### EXERCISE
Each line of the listing below, from the very first to the one that contains "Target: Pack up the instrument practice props", is to be retyped exactly as it stands.

[Start of Attachment]

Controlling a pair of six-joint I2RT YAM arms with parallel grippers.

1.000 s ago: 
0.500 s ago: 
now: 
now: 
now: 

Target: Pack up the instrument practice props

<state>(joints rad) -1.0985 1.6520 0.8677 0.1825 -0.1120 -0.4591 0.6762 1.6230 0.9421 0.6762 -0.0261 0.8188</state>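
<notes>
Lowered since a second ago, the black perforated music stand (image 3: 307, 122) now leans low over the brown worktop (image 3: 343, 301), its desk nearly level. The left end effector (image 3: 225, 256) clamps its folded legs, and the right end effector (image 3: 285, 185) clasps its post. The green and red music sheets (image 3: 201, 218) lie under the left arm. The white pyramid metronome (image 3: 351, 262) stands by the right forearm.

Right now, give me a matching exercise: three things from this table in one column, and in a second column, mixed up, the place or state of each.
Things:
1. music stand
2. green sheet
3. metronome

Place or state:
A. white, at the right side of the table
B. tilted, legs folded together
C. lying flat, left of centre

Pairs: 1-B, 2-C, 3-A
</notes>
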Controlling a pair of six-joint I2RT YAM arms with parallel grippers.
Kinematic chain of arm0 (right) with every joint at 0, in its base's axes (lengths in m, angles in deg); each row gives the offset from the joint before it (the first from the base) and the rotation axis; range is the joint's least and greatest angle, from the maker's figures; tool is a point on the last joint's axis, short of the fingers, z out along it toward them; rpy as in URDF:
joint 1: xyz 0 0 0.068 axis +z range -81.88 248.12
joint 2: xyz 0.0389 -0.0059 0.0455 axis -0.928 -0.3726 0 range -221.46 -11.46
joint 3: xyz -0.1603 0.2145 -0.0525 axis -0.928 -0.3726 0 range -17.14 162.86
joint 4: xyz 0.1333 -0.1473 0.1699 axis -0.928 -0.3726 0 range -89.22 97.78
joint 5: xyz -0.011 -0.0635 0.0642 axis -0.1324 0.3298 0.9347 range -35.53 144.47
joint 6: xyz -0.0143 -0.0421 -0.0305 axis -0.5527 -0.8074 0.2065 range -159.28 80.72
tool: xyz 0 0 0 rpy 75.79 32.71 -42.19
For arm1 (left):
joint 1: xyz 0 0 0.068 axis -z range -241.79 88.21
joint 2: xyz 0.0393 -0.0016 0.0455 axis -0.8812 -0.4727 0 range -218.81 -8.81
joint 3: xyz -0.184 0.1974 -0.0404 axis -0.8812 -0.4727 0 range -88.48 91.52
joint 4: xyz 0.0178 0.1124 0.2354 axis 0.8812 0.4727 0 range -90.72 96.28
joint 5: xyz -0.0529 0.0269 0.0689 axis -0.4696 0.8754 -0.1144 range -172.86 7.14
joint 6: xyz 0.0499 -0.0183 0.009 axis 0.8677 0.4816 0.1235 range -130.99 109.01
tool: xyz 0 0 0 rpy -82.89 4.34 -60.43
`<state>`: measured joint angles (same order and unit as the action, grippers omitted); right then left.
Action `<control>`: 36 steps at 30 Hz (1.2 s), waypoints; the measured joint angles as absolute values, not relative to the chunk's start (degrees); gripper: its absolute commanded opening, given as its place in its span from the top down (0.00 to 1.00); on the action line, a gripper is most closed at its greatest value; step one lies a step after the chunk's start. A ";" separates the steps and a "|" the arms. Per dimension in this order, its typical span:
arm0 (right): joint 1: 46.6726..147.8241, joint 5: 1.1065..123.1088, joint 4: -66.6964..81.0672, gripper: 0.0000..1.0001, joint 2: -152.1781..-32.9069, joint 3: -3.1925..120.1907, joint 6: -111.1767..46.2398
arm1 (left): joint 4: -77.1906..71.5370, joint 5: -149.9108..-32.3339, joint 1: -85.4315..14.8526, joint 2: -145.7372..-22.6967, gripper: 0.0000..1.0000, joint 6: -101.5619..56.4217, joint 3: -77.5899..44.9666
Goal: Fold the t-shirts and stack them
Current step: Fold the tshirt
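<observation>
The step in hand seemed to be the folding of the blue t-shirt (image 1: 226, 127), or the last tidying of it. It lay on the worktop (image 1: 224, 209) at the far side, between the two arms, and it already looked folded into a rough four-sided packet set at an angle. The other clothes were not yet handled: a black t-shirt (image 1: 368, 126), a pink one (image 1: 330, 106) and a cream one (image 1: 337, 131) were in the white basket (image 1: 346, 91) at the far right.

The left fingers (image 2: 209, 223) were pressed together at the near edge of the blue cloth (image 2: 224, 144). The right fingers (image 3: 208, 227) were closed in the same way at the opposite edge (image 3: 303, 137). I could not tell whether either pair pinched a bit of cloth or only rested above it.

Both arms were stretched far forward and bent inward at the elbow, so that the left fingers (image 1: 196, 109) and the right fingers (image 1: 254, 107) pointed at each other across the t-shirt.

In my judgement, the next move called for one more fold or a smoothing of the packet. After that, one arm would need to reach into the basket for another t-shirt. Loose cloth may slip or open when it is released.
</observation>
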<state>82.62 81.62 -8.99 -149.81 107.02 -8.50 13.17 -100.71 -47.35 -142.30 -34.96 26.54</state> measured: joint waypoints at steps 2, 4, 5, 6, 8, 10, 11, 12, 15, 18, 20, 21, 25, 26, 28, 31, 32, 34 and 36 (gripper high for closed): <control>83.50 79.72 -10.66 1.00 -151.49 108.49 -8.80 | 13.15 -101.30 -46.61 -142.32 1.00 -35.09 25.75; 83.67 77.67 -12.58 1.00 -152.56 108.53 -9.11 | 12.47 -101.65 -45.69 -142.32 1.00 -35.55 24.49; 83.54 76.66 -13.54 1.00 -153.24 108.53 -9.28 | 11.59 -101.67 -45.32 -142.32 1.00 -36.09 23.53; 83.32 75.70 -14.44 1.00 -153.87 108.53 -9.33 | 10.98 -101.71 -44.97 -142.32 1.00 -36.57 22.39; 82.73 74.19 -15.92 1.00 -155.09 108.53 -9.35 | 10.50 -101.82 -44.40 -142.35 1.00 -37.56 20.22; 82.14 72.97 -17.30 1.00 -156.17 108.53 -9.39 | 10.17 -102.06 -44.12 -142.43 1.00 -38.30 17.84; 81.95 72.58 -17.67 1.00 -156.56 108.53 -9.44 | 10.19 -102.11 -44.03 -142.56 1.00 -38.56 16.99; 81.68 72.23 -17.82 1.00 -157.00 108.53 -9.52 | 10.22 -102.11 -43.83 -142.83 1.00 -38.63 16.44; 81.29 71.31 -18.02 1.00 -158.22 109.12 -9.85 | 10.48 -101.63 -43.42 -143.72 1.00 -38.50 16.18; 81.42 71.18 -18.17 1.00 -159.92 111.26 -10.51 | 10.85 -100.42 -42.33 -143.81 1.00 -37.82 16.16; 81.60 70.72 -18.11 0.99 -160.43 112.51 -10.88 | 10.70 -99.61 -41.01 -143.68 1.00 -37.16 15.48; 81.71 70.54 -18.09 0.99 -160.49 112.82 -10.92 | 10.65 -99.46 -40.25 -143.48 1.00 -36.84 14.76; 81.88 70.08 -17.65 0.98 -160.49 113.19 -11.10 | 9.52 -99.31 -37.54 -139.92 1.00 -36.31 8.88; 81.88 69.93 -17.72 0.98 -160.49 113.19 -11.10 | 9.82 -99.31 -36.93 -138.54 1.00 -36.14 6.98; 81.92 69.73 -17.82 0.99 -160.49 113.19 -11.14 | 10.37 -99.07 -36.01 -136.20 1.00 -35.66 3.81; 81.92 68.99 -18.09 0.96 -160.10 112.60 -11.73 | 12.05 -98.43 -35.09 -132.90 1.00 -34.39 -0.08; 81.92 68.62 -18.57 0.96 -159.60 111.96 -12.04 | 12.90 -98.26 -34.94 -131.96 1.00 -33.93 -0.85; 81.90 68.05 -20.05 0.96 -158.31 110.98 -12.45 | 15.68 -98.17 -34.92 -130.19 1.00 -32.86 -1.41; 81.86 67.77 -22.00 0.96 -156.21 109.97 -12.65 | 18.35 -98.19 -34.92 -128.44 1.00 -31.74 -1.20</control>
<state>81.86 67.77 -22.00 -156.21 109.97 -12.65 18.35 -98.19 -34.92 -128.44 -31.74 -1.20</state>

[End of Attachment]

### OUTPUT OF THE EXERCISE
Controlling a pair of six-joint I2RT YAM arms with parallel grippers.

1.000 s ago: 
0.500 s ago: 
now: 
now: 
now: 

Target: Pack up the instrument practice props

Nothing further is required for this answer.